In fact, Best Body Shop currently only employs one person that came from another shop; everyone else started out in other industries. The bar to pass at his shop doesn’t involve technician skills; rather, it all comes down to being humble, hungry and smart.

“When [we’re] able to go through an interview process, [we ask]: Is this person humble enough? Is this person selfless? Are they hungry to change and to drive? And even if everybody else is doing it another way, are they hungry enough to continue doing it the way that no one else is? And are they smart? And the smart isn’t just intelligence — it’s emotional intelligence. Do they know that their words mean something?” Hoberecht explains.

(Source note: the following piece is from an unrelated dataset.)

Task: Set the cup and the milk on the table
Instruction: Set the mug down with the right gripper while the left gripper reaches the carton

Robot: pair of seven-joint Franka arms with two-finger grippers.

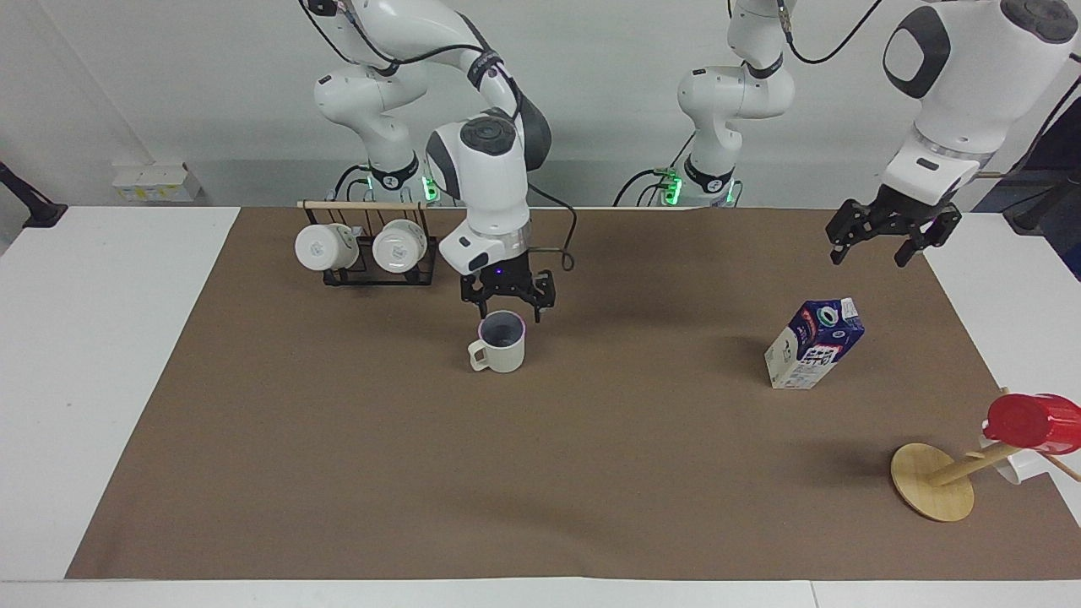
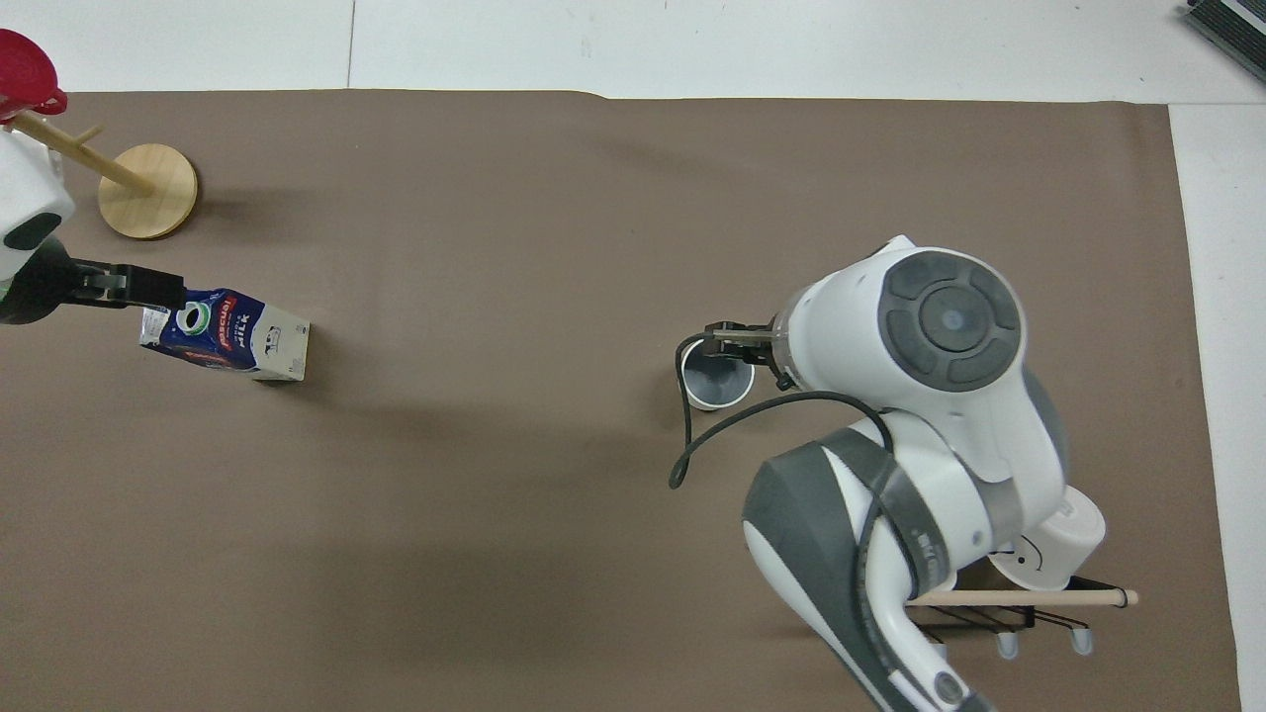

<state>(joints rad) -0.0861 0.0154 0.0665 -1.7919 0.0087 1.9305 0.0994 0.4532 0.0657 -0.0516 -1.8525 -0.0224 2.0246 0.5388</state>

With so many businesses across the automotive industry grumbling about the technician shortage, Hoberecht’s attitude towards experienced techs might seem strange. However, his own struggles of trying to break into the collision industry informed much of his mindset, and he has a plan for getting those humble, hungry and smart job candidates up to speed on their repair skills. Best Body Shop puts new techs through a training program that sets them up alongside more experienced techs to teach and mentor them until they are ready to work on their own.

Fight Like a Brave

Best Body Shop doesn’t just educate newcomers into the collision repair industry, however. A look at the company’s YouTube and Facebook pages will show dozens of consumer and industry education videos — everything from helping drivers understand their rights during the insurance claims process to different repair techniques that the company uses when repairing cars (or rants about repair techniques that insurance companies want him to use that he refuses to). These videos have given him a reputation for being an anti-insurance guy, but the way Hoberecht sees it, it’s not an insurance company’s fault if a car is repaired incorrectly — it’s the body shop’s fault. Collision repairers are the ones with the tools doing the work, after all. For that reason, Hoberecht wishes to see less blame and more accountability and responsibility in the industry.

He feels that this strained relationship between insurers and repairers is one reason shop owners can’t attract techs: They are taught the correct ways to repair a car … but then they’re asked to repair cars incorrectly because of insurance partners’ demands.

Clay Hoberecht
Because Hoberecht puts his customers and their cars first, he doesn’t compromise on repairs.

“I’ve never met a technician that wants to repair a car incorrectly. I’ve never seen a technician that’s like, ‘Oh, well, I just don’t want to change.’ In fact, they love some of the new technology and some of the new tools,” Hoberecht asserts. “But I get a significant amount of phone calls, emails, text messages, messages through Instagram and Facebook, all from technicians and managers that all say the same thing: I wish we could do the right thing. So, if you ask how to bring people into the industry, there’s not going to be a silver bullet or a magic wand. You’re going to actually have to do things that are challenging for you to make their life easier. In other words, buy the tools and equipment that it takes to repair cars correctly, train your technicians, and then allow them to do their job correctly. And whatever you have to do in the office between you, your customer and the insurance company, that’s why you’re the owner. Figure it out.”

Clay Hoberecht’s no-nonsense attitude is a refreshing change from the endless cycle of blame that is the battle between insurers and collision repair shops. After all, change can’t come in an industry if its own people are afraid to stand up and fight back. With Hoberecht singing his anthem of integrity into the mic for all collision repairers to hear, he stands out on stage as a true Vehicle Care RockStar.